Records excerpted from a collection
• • • • • • •

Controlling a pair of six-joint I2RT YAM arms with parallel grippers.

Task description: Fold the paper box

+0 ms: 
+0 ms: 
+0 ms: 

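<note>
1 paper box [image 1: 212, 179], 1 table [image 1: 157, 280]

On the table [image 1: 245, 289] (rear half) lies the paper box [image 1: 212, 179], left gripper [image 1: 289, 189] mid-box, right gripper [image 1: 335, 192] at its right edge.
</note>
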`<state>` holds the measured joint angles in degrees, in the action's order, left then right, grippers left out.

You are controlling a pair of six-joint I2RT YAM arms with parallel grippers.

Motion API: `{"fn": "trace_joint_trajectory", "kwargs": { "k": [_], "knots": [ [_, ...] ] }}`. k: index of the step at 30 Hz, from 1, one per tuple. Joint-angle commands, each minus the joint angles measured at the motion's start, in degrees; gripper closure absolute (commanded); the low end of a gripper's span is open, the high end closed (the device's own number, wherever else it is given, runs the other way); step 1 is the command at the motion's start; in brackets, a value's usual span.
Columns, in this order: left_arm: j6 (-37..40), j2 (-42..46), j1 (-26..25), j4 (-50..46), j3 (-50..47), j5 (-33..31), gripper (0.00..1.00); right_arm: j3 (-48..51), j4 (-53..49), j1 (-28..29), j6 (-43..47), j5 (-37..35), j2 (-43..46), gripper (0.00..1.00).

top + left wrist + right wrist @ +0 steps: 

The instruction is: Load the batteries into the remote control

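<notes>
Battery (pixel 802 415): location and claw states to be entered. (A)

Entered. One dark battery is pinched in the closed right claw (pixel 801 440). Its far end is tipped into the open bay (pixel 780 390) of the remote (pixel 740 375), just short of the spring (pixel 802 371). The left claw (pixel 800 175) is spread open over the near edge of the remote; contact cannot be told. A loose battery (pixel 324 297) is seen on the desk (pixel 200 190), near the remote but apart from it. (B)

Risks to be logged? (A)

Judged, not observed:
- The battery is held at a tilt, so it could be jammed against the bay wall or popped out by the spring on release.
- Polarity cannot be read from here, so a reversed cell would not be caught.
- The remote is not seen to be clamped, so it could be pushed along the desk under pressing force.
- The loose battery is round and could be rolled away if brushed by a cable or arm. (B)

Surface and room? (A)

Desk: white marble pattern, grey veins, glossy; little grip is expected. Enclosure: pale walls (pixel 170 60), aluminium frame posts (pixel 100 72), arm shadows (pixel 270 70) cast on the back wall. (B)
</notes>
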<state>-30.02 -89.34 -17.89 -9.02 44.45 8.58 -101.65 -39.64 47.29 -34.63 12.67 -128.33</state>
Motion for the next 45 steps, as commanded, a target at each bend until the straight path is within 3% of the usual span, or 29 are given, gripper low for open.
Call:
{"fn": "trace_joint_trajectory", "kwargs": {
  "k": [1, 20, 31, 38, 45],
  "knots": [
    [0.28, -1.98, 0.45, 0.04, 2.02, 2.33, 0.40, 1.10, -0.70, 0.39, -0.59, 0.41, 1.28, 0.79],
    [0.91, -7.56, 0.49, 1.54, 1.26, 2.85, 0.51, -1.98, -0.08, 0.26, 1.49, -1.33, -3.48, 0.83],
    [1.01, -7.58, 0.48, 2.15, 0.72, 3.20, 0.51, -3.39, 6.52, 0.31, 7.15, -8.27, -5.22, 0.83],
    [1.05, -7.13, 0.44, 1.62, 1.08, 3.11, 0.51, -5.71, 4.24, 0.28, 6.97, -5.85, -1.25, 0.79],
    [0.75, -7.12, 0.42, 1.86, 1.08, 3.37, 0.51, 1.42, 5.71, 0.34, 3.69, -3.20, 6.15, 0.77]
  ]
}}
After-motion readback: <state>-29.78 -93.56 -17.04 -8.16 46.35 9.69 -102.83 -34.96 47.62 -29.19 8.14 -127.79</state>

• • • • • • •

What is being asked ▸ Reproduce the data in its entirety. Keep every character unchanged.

Solution to the exercise ▸
Controlling a pair of six-joint I2RT YAM arms with parallel grippers.

Task description: Fold the paper box

+0 ms: 
+0 ms: 
+0 ms: 

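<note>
1 paper box [image 1: 212, 179], 1 table [image 1: 157, 280]

On the table [image 1: 245, 289] (rear half) lies the paper box [image 1: 212, 179], left gripper [image 1: 289, 189] mid-box, right gripper [image 1: 335, 192] at its right edge.
</note>
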`<state>` holds the measured joint angles in degrees, in the action's order, left then right, grippers left out.

You are controlling a pair of six-joint I2RT YAM arms with parallel grippers.

Motion API: `{"fn": "trace_joint_trajectory", "kwargs": { "k": [_], "knots": [ [_, ...] ] }}`. k: index of the step at 30 Hz, from 1, one per tuple. Joint-angle commands, each minus the joint angles measured at the motion's start, in degrees; gripper closure absolute (commanded); the low end of a gripper's span is open, the high end closed (the device's own number, wherever else it is given, runs the other way); step 1 is the command at the motion's start; in brackets, a value's usual span.
Columns, in this order: left_arm: j6 (-37..40), j2 (-42..46), j1 (-26..25), j4 (-50..46), j3 (-50..47), j5 (-33..31), gripper (0.00..1.00); right_arm: j3 (-48..51), j4 (-53..49), j1 (-28..29), j6 (-43..47), j5 (-37..35), j2 (-43..46), gripper (0.00..1.00).

top + left wrist + right wrist @ +0 steps: 

The instruction is: Load the batteries into the remote control

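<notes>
Battery (pixel 802 415): location and claw states to be entered. (A)

Entered. One dark battery is pinched in the closed right claw (pixel 801 440). Its far end is tipped into the open bay (pixel 780 390) of the remote (pixel 740 375), just short of the spring (pixel 802 371). The left claw (pixel 800 175) is spread open over the near edge of the remote; contact cannot be told. A loose battery (pixel 324 297) is seen on the desk (pixel 200 190), near the remote but apart from it. (B)

Risks to be logged? (A)

Judged, not observed:
- The battery is held at a tilt, so it could be jammed against the bay wall or popped out by the spring on release.
- Polarity cannot be read from here, so a reversed cell would not be caught.
- The remote is not seen to be clamped, so it could be pushed along the desk under pressing force.
- The loose battery is round and could be rolled away if brushed by a cable or arm. (B)

Surface and room? (A)

Desk: white marble pattern, grey veins, glossy; little grip is expected. Enclosure: pale walls (pixel 170 60), aluminium frame posts (pixel 100 72), arm shadows (pixel 270 70) cast on the back wall. (B)
</notes>
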<state>-30.02 -89.34 -17.89 -9.02 44.45 8.58 -101.65 -39.64 47.29 -34.63 12.67 -128.33</state>
Motion for the next 45 steps, as commanded, a target at each bend until the straight path is within 3% of the usual span, or 29 are given, gripper low for open.
Call:
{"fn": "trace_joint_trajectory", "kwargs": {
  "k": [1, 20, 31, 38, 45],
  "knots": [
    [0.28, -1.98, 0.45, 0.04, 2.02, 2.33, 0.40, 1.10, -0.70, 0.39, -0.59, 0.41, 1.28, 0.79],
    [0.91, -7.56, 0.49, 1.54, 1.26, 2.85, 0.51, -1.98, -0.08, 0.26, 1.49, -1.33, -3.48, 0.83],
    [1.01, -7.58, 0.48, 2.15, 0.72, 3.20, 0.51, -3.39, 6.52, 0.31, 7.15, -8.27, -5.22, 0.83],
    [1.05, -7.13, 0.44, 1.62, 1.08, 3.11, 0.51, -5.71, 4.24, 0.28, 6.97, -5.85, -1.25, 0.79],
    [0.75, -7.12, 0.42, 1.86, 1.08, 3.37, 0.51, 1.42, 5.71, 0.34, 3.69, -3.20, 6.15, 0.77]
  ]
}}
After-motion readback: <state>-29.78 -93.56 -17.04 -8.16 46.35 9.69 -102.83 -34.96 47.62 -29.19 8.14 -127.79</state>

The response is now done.